Prompt – Produce an exact copy of the lines below, starting at the first and ending with the line containing "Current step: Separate".

[[ Provided material open ]]

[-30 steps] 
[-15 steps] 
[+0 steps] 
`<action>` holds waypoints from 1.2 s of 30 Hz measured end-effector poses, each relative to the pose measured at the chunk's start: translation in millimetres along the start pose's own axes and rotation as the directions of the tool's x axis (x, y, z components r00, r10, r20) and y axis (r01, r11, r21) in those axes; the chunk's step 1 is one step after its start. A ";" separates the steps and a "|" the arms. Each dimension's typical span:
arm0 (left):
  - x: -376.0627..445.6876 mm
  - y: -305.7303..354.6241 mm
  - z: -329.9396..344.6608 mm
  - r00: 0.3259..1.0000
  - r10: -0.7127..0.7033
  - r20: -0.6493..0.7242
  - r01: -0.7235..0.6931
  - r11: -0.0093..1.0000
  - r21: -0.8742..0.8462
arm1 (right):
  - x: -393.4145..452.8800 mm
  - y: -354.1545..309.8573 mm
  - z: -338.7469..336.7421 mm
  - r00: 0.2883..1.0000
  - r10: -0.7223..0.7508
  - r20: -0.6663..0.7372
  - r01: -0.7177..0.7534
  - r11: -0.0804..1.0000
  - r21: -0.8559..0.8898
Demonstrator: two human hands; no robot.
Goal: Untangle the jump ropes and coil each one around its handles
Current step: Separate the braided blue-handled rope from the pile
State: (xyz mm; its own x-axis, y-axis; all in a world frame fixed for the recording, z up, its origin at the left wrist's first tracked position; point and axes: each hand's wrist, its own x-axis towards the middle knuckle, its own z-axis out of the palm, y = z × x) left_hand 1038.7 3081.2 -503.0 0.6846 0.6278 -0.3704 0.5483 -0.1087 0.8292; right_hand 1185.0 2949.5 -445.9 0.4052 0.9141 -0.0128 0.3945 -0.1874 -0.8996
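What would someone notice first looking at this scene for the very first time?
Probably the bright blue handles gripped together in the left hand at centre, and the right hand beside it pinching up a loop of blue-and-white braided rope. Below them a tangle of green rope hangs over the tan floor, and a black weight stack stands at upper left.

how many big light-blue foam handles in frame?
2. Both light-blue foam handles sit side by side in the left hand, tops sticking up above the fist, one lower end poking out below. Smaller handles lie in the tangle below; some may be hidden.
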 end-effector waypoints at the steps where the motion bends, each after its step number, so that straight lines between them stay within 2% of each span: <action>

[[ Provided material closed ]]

Answer for this exercise –
[-30 steps] 
[-15 steps] 
[+0 steps] 
`<action>` holds waypoints from 1.2 s of 30 Hz measured end-effector poses, each relative to the pose measured at the chunk's start: translation in millimetres along the start pose's own axes and rotation as the directions of the tool's x axis (x, y, z components r00, r10, r20) and y axis (r01, r11, r21) in those axes; the chunk's step 1 is one step after its start. A ";" separates the steps and a "|" the arms. Each dimension's typical span:
arm0 (left):
  - x: -376.0627..445.6876 mm
  - y: -305.7303..354.6241 mm
  - z: -329.9396..344.6608 mm
  - r00: 0.3259..1.0000
  - r10: -0.7127..0.7033
  - r20: -0.6493..0.7242
  - r01: -0.7235..0.6931
  - r11: -0.0093..1.0000
  - r21: -0.8742..0.8462
arm1 (right):
  - x: -393.4145..452.8800 mm
  - y: -354.1545..309.8573 mm
  - z: -338.7469..336.7421 mm
  - r00: 0.2883..1.0000
  - r10: -0.7223..0.7508
  - r20: -0.6663..0.7372
  - r01: -0.7177..0.7534
  - r11: -0.0804..1.0000
  - r21: -0.8559..0.8898
Demonstrator: two human hands; no robot.
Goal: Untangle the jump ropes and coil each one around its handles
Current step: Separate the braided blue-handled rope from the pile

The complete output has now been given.